The Militant (logo)  
   Vol. 69/No. 38           October 3, 2005  
 
 
Pakistani gov’t officials hold their
first high-level public talks with Tel Aviv
 
BY PAUL PEDERSON  
Israeli foreign minister Silvan Shalom met with his Pakistani counterpart, Kurshid Mehmood Kasuri, in Istanbul, Turkey, September 1. The meeting was the first public high-level contact between the two governments. Pakistan, the second-largest Muslim state in the world, has never had formal diplomatic relations with Israel.

Pakistan’s military ruler, Gen. Pervez Musharraf, said the Istanbul meeting would be followed by a Pakistani delegation to Jerusalem “where it will be welcomed by Palestinians and Israelis.” “We are talking about a tremendous significance, not just in regards to our relations with Pakistan, but the entire Muslim world,” Shalom told Israel Radio after the Istanbul meeting.

“This is the time for all Muslim and Arab countries to reconsider their relations with Israel,” the Israeli foreign minister said. “We think it will be a very positive signal to Israeli and Palestinian public opinion that there are some fruits from this withdrawal from Gaza.”

Tel Aviv completed the withdrawal of some 8,500 Israeli settlers from the Gaza Strip last month, ending a longtime security headache for the Israeli rulers. In the three years leading up to the withdrawal, Tel Aviv wiped out the central leadership and much of the leading cadre of Hamas and other groups that waged armed campaigns against Israel from the occupied West Bank and Gaza Strip. The Israeli rulers used these moves to consolidate their grip on the settlements on the West Bank, which have a population 25 times greater than those previously in Gaza.

Shalom described the meeting with Kasuri as “historic” and a “huge breakthrough” that would open the door to other Muslim countries establishing relations with Israel. “One has to remember that until 2000 there were representations here in Israel from Morocco, Tunisia, Qatar, and Oman,” Shalom said. Israel currently has diplomatic relations with 11 largely Muslim countries, three of which—Egypt, Jordan, and Turkey—are in the Middle East.

On September 17, Musharraf addressed a conference in New York organized by the American Jewish Congress, a group that supports the Israeli government.

Musharraf told the gathering that the Pakistani government had already “come a long way” in accepting Israel’s right to exist, the Jerusalem Post reported. Once the Israeli government moved toward the establishment of a Palestinian state “side by side with a secure Israel” that would “allow us the flexibility” to fully normalize ties, he said. Following the Istanbul meeting, Shalom met informally with his counterpart in Indonesia, the largest Muslim country in the world. The Indonesian government does not currently recognize Israel.

Prior to the U.S.-led invasion of Afghanistan, the Musharraf government in Pakistan stood at odds with Washington.
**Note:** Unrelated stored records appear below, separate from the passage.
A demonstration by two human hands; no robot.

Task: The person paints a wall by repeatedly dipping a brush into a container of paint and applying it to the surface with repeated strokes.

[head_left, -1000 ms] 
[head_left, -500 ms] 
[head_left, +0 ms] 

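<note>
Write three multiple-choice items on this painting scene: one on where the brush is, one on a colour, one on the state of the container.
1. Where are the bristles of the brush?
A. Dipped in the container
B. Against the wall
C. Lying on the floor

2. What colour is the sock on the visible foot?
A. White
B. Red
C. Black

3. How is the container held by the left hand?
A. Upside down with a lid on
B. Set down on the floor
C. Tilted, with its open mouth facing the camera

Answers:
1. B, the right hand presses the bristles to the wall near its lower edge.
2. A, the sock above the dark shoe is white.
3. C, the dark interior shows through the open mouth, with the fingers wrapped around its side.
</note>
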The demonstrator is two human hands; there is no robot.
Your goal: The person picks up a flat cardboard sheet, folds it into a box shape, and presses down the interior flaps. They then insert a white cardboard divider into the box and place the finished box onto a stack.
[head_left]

It had served as the protector of the Taliban regime in Afghanistan and was exporting nuclear technology to governments such as Libya that Washington has targeted in its drive against “nuclear proliferation.” Following the rout of the Taliban by Washington in 2001, Islamabad did an about-face and became a staunch ally of the U.S. government.

The Musharraf regime has since worked hand-in-glove with the Pentagon in efforts to flush out the final remnants of the Taliban and its allies in a border war along both sides of its more than 1,500-mile-long frontier with Afghanistan. At home Pakistani and U.S. spy agencies have worked together to arrest hundreds in a joint “anti-terror” campaign. And Musharraf has curtailed his government’s once-brisk nuclear trade at Washington’s behest.

Musharraf has faced dwindling opposition from the faction of the Pakistani ruling class that was previously allied with the Taliban. At the time of the Istanbul meeting, much was made in the press of threats by leaders of a six-party alliance of Islamic parties in Pakistan that Musharraf would face massive street protests for his rapprochement with Israel. According to Reuters, “street protests planned by Islamist parties were poorly attended.” Less than 100 reportedly gathered in Islamabad.

The Pakistani rulers’ rivalry with India is also one of the forces impelling Islamabad toward establishing relations with the Israeli regime. New Delhi has had close diplomatic and military relations with Tel Aviv since 1992, including a brisk trade in strategic weapons. In March 2004 the Indian government finalized a $1 billion deal for advanced radar technology from Israel.

The News, a prominent Pakistani daily, said that the new relations between Islamabad and Tel Aviv “will be a blow to the growing Indo-Israeli nexus” and will bring “credible advantages for Pakistan within the American political system.”